Sensitivity analysis demonstrated that the variables that had the greatest effect on the ICERs were the time horizon over which costs and outcomes are evaluated and changing the source of the disability progression data from AFFIRM to the London dataset. Extending the time horizon to 30 years, for example, reduced the ICERs for natalizumab versus beta interferon to £24,600 and £34,200 per QALY gained in the RES and suboptimal therapy groups respectively. In contrast, changing the source of the disability progression data from AFFIRM to the London Ontario dataset increased the ICERs to £42,300 and £55,300 per QALY gained for natalizumab versus beta interferon in the RES and suboptimal therapy groups respectively.
The ERG expressed a number of concerns about the manufacturer's submission.
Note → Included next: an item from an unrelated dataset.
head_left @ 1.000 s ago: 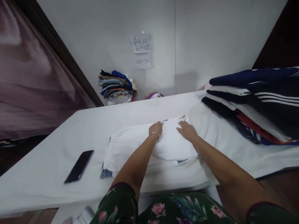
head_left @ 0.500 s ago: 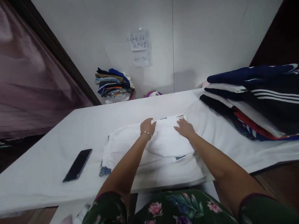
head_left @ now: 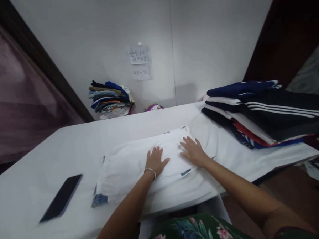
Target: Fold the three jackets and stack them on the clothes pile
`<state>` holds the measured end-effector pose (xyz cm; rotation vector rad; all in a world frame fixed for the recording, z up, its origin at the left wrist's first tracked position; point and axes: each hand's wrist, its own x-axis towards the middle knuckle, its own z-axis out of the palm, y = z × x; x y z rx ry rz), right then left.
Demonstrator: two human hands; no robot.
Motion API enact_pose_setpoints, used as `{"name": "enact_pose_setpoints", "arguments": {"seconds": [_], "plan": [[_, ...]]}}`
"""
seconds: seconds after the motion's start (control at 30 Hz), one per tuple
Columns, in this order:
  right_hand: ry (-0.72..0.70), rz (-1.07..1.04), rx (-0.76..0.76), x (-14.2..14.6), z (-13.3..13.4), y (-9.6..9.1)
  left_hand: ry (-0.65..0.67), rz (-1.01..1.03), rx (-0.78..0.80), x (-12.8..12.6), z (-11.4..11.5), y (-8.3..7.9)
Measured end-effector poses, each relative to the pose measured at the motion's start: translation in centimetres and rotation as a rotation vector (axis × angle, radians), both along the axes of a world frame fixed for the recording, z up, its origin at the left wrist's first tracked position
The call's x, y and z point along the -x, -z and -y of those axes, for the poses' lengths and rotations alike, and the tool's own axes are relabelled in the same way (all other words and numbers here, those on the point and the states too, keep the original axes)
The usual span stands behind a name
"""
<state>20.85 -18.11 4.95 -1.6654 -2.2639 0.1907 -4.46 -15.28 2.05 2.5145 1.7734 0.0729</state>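
L hand (head_left: 156,161) lay flat & open on a white folded garment (head_left: 130,175), fingers spread, gripping nothing; R hand (head_left: 193,152) was likewise open, palm pressed down nr the garment's upper-right end; garment lay on a white-covered table (head_left: 39,170), long axis running lower-left to upper-right, under both hands; L hand was nearer the lower-left end, where a denim-blue tab (head_left: 99,201) showed; black phone (head_left: 61,197) lay left of it; striped clothes stack (head_left: 264,114) sat to the right.

Head camera angled downward, seemingly tilted
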Motion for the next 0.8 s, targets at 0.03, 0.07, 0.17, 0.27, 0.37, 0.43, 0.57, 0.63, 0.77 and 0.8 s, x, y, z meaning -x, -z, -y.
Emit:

The ERG recognised the general uncertainty associated with indirect analyses and that the data for the comparators was derived from people with relapsing–remitting multiple sclerosis rather than highly active relapsing–remitting multiple sclerosis. The ERG stated that this might alter the conclusions of the analysis, although the magnitude and direction of any such effect was unknown.
The ERG recognised that the approach adopted by the manufacturer in its economic modelling was pragmatic given the absence of better quality data. However, it expressed concern about the extrapolation of 2-year data from the AFFIRM study to a 20-year time horizon. The ERG also expressed concern that the utility and cost data, which were based on the UK MS survey, were not exclusively derived from people with highly active relapsing–remitting multiple sclerosis; in addition, the survey may not have been representative because of the low response rate.
The ERG commented on the limitations of the EDSS instrument, which suffers from limited responsiveness and inter- and intra-rater variability. In addition, the ERG expressed concern that, although the transition probabilities in the manufacturer's model were based on data from AFFIRM, the model appeared to predict a higher rate of sustained disability progression at 2 years than reported in AFFIRM. The ERG stated that this might overestimate the effectiveness of natalizumab, and might therefore lead to more favourable ICERs in the model. The ERG also highlighted the limited evidence for the assumption in the manufacturer's model that natalizumab reduces progression from relapsing–remitting multiple sclerosis to secondary progressive multiple sclerosis.
Full details of all the evidence are in the manufacturer's submission and the ERG report.